Engineering Fall Enrollment Includes Inaugural Biomedical Engineering Class

New admission standard expected to ensure higher quality of students, help underprepared students succeed

New School of Engineering students attend the Engineering Freshmen Convocation. Submitted photo by Ryan Upshaw

The Bachelor of Science in Biomedical Engineering program at the University of Mississippi is off to a successful start. Approved last November by the Mississippi Institutions of Higher Learning, the inaugural class consists of 37 new freshmen and 17 internal transfers.

“The new freshmen have an average ACT score of almost 31 (30.9) and GPA of 3.92,” said Alex Cheng, dean of the School of Engineering. “Seventy-three percent of them have at least a 30 on the ACT. We anticipate a great success for the program.”

This fall also marks the first time the engineering school raised its admission requirements to reorganize the student body and better develop underprepared students. Incoming freshmen in every UM engineering degree program except general engineering are required to have an ACT math score of 25 and high school GPA of 3.00 to be admitted.
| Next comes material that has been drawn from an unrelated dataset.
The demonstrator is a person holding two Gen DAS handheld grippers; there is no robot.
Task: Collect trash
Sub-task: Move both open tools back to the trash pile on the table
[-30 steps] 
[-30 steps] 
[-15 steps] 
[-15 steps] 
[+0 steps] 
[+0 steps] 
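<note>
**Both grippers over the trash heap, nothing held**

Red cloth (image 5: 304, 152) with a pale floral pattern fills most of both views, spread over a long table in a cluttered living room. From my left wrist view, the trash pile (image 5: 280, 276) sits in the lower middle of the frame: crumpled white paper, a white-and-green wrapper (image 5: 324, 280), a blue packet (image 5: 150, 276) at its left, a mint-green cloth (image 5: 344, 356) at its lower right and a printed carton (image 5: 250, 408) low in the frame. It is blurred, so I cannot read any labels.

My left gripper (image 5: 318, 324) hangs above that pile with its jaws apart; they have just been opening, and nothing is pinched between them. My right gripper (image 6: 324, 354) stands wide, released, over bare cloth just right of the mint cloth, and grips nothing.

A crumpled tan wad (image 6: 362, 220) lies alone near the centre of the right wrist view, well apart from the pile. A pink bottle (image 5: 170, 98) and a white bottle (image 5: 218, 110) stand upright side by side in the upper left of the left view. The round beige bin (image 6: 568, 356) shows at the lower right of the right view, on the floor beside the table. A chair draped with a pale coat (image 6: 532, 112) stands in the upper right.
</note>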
Students with an ACT of 22-24 and a GPA of 2.80-3.00 are admitted to the general engineering program.

“These students are in Math 125, EDHE 105 and three sections of Introduction to Engineering classes,” Cheng said. “Once they finish Math 125 with a B to qualify for calculus, and have a 2.50 GPA, they will be moved to the department of their choice.”

This new policy has caused a small decline in new freshmen enrollment (337 versus last year’s 349), but the overall quality continues to improve, Cheng said.

“The whole new freshman class has (an average) 27.7 ACT (+0.4), 3.73 GPA, and 35 percent have at least a 30 on the ACT,” he said. “As the underprepared students (start in) general engineering, each department also sees improvement in student quality. We hope that this new admission policy can help us to continue our path to an elite program, (and) at the same time to take a firm control of less-prepared students to make them successful.”